Тоже красиво и примечательно. Как мост между «там» и «здесь».
Обернувшись на вздох Савы, Лука заговорил быстрее:
– Не буду тебя сильно грузить, но хочу отметить, что это полный 22-летний солнечный цикл Хейла. Ещё Угол Солнечного гало в 22 градуса. Ещё в старших арканах таро 22 карты (от 0 до 21). Это тоже полный круг от невинного «Шут» до завершения «Мир», представляющие все этапы духовного развития человека.
– Я шарю. А карта 12 – это Висельник, – Сава грустно засмеялась. – Переоценка ценностей и взгляд на события под другим углом. Это то, что нам сейчас как раз и предстоит. Давай подытожим. Всё это либо необходимые просчитанные и неизбежные циклы. Либо мы в ошибке Фибоначчи. А ты – Юный Шелдон. А… Ну да. Гений, короче.

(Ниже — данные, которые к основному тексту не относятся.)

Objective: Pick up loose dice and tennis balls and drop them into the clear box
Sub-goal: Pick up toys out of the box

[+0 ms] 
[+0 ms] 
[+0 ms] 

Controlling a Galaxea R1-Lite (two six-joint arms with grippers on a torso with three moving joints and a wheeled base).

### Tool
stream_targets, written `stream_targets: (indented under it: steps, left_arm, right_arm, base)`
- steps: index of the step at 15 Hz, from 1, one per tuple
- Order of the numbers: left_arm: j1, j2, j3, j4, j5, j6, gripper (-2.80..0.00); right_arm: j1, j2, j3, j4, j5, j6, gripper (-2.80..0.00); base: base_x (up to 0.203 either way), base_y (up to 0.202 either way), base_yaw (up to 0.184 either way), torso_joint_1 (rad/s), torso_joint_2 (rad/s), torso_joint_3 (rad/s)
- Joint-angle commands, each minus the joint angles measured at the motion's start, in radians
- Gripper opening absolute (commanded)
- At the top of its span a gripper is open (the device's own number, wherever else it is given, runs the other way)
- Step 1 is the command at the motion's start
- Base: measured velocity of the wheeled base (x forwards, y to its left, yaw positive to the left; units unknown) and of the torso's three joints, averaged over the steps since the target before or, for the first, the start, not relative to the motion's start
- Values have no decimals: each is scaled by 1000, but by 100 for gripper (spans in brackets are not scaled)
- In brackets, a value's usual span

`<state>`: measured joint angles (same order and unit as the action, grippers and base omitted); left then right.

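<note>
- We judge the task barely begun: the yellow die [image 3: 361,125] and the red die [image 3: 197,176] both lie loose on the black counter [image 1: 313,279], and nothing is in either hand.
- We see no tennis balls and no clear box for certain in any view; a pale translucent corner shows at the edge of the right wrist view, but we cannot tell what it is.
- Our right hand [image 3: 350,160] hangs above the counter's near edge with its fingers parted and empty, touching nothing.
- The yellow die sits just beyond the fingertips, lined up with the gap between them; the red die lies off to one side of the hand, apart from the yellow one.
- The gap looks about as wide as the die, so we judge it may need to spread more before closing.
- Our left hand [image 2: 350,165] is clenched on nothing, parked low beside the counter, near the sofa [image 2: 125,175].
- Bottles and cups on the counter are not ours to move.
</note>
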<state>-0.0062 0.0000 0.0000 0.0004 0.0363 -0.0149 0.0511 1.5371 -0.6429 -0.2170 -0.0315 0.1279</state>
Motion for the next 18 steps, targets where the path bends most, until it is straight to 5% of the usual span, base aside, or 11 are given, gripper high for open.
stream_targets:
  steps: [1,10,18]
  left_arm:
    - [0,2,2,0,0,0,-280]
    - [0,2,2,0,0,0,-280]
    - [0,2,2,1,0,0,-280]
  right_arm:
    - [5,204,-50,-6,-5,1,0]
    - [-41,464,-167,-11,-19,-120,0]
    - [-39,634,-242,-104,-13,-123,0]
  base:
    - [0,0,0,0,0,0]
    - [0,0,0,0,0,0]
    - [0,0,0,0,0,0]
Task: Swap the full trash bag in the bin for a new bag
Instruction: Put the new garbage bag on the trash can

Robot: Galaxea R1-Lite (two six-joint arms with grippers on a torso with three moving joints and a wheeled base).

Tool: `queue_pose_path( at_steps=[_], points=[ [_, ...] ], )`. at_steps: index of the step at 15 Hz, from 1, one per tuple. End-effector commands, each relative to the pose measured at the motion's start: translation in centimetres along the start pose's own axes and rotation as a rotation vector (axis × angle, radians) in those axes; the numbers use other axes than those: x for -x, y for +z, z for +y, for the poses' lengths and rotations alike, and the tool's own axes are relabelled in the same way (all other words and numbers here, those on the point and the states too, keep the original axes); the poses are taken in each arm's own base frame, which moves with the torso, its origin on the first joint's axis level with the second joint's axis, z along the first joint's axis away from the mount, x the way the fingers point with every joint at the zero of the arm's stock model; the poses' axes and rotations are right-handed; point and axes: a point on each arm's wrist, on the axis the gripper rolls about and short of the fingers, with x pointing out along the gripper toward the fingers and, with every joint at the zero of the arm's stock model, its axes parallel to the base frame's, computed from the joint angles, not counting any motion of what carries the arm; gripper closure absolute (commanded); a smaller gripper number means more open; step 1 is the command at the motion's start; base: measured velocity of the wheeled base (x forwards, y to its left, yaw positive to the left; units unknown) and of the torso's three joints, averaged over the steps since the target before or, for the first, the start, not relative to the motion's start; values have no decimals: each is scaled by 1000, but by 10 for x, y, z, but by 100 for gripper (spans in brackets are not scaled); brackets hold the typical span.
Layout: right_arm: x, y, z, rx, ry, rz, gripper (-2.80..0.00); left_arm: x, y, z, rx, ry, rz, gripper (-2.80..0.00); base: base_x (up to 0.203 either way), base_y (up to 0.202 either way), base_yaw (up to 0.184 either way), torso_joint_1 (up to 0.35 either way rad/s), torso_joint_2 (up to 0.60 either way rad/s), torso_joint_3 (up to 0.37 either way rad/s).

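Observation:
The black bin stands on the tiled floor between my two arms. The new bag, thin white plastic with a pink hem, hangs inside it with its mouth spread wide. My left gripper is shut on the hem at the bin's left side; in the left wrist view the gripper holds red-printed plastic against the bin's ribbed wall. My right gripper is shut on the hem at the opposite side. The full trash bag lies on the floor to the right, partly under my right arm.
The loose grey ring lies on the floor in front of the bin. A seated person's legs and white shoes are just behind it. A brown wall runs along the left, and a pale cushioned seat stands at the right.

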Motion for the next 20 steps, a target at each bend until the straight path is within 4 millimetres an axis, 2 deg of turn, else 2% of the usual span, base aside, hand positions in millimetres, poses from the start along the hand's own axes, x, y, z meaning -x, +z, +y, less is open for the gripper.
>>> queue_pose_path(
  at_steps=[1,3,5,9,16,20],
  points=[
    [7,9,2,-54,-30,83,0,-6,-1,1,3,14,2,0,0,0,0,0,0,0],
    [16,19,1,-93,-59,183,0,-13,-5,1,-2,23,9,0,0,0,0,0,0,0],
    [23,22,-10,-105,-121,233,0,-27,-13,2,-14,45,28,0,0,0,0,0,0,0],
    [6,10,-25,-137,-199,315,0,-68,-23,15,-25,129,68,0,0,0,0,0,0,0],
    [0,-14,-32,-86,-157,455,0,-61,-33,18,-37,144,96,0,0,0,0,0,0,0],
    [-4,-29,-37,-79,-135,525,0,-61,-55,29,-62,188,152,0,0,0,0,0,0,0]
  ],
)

Они замолчали. Лука смотрел в тёмный оконный проём сквозь строчки из чисел и ведущие в разные направления стрелочки. Мгла за стеклом теперь была или бесконечной, как открытый космос, или наоборот – плоской, как чёрная краска, намазанная на него снаружи.
«Безграничная, как в той гудящей дыре из кладовки», – подумал он.
Если долго вглядываться в бездну… появилось чувство, что снаружи кто-то огромный и неограниченный никакими правилами смотрит на Луку. Маленького мальчика, застывшего у единственного маленького подсвеченного окошечка. Этот кто-то такой непостижимый, неперевариваемый человеческим сознанием, что можно сломаться.
Лука оттолкнулся обеими руками от подоконника.
– Я очень надеюсь, что взрослый Я помнит все эти события. И тебя. Но, почему-то нет желания выходить с ним на контакт.
– Да уж. Пожалуй, я остановлюсь на подростке в экзистенциальном кризисе. Ещё не ясно, как это отразилось в будущем на твоей нестабильной психике. Я сама держусь из последних сил. С котом уже разговариваю.
– Что сказал кот про меня?
– Сказал, ты ему нравишься. Ты пахнешь ретро-футуризмом. Или нафталином. Я не расслышала.
Дениска лежал клубочком на краю дивана, не удивляясь иной обстановке. Способность котов перемещаться между мирами и реальностями была подтверждена на практике. Можно было подумать, что он спит, но его острые чёрные ушки методично сканировали пространство, разворачиваясь в сторону внезапных шорохов.
– А ты заметила, что здесь всё пахнет иначе? Ну, с тобой всё понятно, ты и в реальности, скорее всего, пахнешь кофе и ванилью. Но всё остальное… Лука погладил обеими руками подлокотники кресла, на котором сидел с ногами.